(GIVEN INFORMATION Opens)

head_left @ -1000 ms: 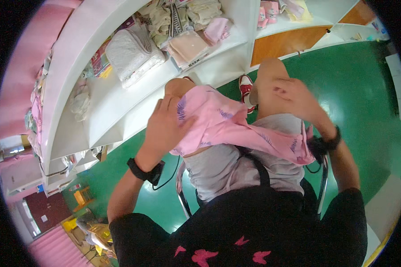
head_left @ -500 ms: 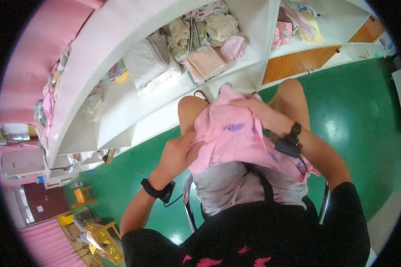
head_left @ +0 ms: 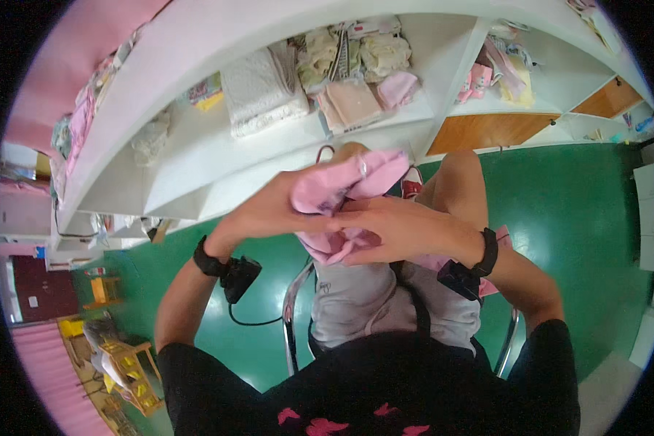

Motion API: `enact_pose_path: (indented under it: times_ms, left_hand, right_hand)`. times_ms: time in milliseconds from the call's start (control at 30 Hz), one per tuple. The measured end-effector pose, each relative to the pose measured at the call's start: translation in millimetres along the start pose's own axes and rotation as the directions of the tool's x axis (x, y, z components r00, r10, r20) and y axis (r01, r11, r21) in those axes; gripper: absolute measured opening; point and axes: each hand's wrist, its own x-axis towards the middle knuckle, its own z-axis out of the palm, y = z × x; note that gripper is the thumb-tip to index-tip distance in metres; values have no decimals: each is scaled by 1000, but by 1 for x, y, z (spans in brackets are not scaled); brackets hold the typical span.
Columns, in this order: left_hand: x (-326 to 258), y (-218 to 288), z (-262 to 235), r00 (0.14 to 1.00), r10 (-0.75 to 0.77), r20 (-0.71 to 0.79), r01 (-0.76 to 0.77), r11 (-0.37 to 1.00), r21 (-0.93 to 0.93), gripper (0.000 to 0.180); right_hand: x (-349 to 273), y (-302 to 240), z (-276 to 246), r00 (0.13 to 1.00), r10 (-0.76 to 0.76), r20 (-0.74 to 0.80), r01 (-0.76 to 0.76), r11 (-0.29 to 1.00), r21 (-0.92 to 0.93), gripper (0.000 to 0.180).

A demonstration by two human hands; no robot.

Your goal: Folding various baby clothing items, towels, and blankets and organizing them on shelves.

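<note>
A pink cloth (head_left: 320, 190) with dark purple leaf prints is bunched up in front of me, above my lap. From the left, my left hand (head_left: 269, 208) grips its upper bunched part, the fingers largely behind the fabric. My right hand (head_left: 396, 227) comes across from the right and closes on the lower folds, close beside the left hand. One end of the cloth sticks up past both hands. More pink fabric shows behind my right wrist. Whether the cloth is a garment I cannot tell.
White shelving (head_left: 189, 171) curves ahead of me, holding a stack of grey textiles (head_left: 258, 87), folded beige cloth (head_left: 350, 105) and a pink cloth piece (head_left: 398, 89). Below on the right is a wooden cabinet door (head_left: 490, 133). A chair's metal armrest (head_left: 291, 320) stands at my left side.
The cloth was spread over my lap; now it is lifted and bunched. My left hand rose toward the shelf, and my right hand moved down and left, beside it.
</note>
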Motion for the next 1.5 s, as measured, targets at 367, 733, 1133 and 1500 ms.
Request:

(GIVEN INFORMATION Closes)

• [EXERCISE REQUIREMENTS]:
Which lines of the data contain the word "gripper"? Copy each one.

• [COMPLETED TASK]:
Motion API: `enact_pose_path: (indented under it: times_ms, left_hand, right_hand)`. times_ms: time in milliseconds from the call's start (control at 30 Hz), one per tuple. The measured end-effector pose, each relative to the pose measured at the call's start: translation in millimetres along the start pose's own axes and rotation as the directions of the tool's x axis (x, y, z components r00, r10, r20) and y axis (r01, r11, r21) in those axes; gripper: absolute measured opening; point and axes: each hand's wrist, its own x-axis towards the middle knuckle, its own z-axis out of the palm, y = z × x; note that gripper is the thumb-tip to index-tip distance in metres; values have no decimals: each is scaled by 1000, but by 1 for x, y, z (spans in brackets are not scaled); brackets hold the typical span.
Columns, in this order: left_hand: x (-326 to 258), y (-218 to 288), z (-262 to 235), r00 (0.14 to 1.00), r10 (-0.75 to 0.77), r20 (-0.71 to 0.79), r01 (-0.76 to 0.77), r11 (-0.37 to 1.00), r21 (-0.93 to 0.93), gripper (0.000 to 0.180); right_hand: x (-349 to 273), y (-302 to 240), z (-276 to 246), r00 (0.13 to 1.00), r10 (-0.76 to 0.76), r20 (-0.74 to 0.80), r01 (-0.76 to 0.76), r11 (-0.29 to 1.00), r21 (-0.92 to 0.93), gripper (0.000 to 0.180).

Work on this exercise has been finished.